Tracey Lindberg offers more insight into her course for non-Indigenous seniors
The course was offered through an Alberta university. Myself and another Cree colleague elected to teach it. The course had 50 seniors in it (only one self identified as Indigenous). There were former university professors, heads of corporations, housewives and teachers in it. There were also activists, raging grannies, and allies within the course.
Almost universally, there was a lack of information about Indigenous peoples as members of the community that the seniors live in. Some knew history, some knew current events, but few knew about the link between the two and how Indigenous peoples were and are a part of our own narrative. That is, there had been a bit of examination of Indigenous peoples and issues as "Other" but no examination of us as neighbours, as participants in a dialogue (relationship) with Canadians.
The students were astute, kind and thirsty for knowledge.
Our classroom pedagogy was as follows:
1. You have the right to make kind mistakes. You will make mistakes and it is your responsibility to be as informed as possible when you get to class in order that your mistake is kind.
2. It actually does hurt us, as humans, to hear stereotypes, generalizations and racialized understandings about Indigenous peoples. While we can all make kind mistakes, let us also be fully informed and gentle as we are talking about people in the room.
3. You have the right to ask any question.

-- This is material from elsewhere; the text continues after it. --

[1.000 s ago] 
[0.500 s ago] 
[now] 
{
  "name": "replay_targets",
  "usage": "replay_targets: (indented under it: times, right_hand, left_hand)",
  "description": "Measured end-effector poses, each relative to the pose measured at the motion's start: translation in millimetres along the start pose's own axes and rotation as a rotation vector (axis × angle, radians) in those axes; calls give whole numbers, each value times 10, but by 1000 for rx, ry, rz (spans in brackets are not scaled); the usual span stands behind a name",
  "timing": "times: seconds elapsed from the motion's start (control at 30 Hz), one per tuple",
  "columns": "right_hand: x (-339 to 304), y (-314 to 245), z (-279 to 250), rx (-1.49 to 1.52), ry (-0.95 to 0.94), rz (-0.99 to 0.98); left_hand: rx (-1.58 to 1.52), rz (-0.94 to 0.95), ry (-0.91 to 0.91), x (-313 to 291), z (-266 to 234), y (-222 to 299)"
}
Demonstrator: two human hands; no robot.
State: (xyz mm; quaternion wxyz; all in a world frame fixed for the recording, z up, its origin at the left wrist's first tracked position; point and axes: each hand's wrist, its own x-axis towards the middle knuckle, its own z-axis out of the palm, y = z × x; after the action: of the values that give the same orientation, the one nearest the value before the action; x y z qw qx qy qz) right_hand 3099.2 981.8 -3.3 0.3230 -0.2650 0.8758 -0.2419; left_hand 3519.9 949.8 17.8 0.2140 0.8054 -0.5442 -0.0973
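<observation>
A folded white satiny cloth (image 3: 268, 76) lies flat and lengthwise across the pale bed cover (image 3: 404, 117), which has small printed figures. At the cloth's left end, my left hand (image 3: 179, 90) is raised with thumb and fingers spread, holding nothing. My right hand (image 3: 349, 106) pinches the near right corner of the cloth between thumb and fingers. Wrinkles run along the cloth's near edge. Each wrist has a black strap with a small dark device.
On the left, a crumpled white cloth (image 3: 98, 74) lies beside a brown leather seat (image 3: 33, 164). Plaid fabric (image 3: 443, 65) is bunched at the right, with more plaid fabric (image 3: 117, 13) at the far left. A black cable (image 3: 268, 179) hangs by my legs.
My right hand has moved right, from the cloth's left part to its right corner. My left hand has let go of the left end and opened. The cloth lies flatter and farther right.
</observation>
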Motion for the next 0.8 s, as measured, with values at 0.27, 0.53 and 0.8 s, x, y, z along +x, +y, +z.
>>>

If you are shy or uncomfortable, please write it down and we will answer it during / as part of a lecture.
4. Our goal in this course is to acknowledge that we have relationships with each other as Indigenous and non-Indigenous peoples. These relationships must be respectful and reciprocal in order for us to share space and ideas (inside of this classroom and out).
Each day we lectured for 30 minutes and answered questions for 30 minutes. We had a course outline in which we addressed: Indigenous Nationhood, Indigenous Governance, Indigenous Laws and Legal Orders, Indigenous Women, Indigenous Citizenship and Indigenous Economic Development.
Students were free to attend or not attend. They attended. Each student / retiree was welcome to speak, take notes, listen or engage as they wished. They were vociferous, outraged, thoughtful, engaged and honest.
Some of their questions were functional: Why would you want a status card when it labels you? What us a land claim? Do you think the Indian Act is fair? Where and when do "Indians" pay taxes? Why is economic development so hard on reserves?
Others were challenging on a number of levels: When we see lateral violence between Indigenous communities, as non-Indigenous peoples, are we just supposed to ignore it? Why do you think Canada is not acknowledging the epidemic of missing and murdered Indigenous women and girls? What does two spirited mean? Does it mean I am racist if I avoid certain people on the street?
What we found is not that we have a lot in common, but that we have a lot to gain by simply having a conversation. So great is our desire to bridge this information gap that 75% of the students have committed to meeting and organizing a group of Indigenist Allies comprised of seniors and Indigenous community members. Our first meeting is June 23.
It all started with a commitment to educate ourselves, create a kind space where we could ask anything and to learn from our mistakes.